The privatisation of government utilities such as Telstra has also meant that these utilities have reduced substantially the attention they give to conducting or subcontracting research and development with universities. They are understandably putting more effort into seeking to maintain a market share through better customer service, and lowering cost structures.

Last year I gave evidence to the House of Representatives Standing Committee on Industry, Science and Technology on behalf of the Australian Academy of Science. I argued that the government needs a mechanism to compensate for the loss of utility funding for IT research. The rural research funds could be a model: to reduce the demand on public funds, industry stakeholders contribute.

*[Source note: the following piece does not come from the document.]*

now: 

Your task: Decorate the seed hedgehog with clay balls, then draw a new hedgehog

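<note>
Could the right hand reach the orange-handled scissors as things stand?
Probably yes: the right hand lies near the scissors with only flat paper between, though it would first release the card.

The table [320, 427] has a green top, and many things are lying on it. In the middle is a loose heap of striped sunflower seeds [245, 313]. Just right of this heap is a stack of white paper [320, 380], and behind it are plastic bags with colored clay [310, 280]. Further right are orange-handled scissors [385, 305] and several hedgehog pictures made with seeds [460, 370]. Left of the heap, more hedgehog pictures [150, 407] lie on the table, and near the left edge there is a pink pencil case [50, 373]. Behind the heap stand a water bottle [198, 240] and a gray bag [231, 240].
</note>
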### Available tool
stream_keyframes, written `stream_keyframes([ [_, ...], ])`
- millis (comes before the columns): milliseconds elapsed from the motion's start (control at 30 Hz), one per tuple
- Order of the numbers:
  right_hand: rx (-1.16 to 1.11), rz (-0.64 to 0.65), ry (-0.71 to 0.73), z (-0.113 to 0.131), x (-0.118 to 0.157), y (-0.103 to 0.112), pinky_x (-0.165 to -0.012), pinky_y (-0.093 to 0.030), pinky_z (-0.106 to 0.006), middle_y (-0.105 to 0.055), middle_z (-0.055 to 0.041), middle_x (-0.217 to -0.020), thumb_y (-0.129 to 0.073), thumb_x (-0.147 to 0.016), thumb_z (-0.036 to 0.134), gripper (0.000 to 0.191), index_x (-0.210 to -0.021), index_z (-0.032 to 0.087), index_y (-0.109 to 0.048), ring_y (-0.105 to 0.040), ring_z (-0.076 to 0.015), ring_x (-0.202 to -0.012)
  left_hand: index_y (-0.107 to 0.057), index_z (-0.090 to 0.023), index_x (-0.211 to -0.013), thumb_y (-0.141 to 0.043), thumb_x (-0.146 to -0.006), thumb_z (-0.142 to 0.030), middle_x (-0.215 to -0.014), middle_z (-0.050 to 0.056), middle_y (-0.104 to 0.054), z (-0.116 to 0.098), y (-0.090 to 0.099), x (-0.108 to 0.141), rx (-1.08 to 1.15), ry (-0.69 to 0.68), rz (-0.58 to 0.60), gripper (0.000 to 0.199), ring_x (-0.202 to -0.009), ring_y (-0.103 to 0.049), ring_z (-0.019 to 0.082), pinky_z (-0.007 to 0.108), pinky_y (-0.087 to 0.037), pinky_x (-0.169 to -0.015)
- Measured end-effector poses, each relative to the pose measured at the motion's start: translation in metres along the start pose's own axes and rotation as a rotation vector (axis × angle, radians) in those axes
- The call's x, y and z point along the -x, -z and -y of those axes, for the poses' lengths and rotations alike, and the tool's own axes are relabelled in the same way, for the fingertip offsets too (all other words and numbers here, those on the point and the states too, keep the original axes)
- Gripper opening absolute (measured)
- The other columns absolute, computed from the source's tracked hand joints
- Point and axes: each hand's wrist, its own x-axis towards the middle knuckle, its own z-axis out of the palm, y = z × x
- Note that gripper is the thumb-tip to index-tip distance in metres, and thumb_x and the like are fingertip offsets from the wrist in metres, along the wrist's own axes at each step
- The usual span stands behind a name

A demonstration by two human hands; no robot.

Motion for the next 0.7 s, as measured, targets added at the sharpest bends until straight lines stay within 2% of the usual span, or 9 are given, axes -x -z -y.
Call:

The problem of corporate under-investment in research and development needs addressing in the most determined way, and not just of course for the IT sector. The 150 per cent tax concession for research and development should be restored, or a variant of it introduced – there are plenty of international models. The Government should also implement the Ralph report proposals to move away from our punitive capital gains tax regime.

Australia will only remain among the advanced countries through the production and exploitation of knowledge. If a company has knowledge, it can make profits. If a nation has knowledge, it can survive and prosper in an information revolution. But we must have a change of public policy settings and private attitudes.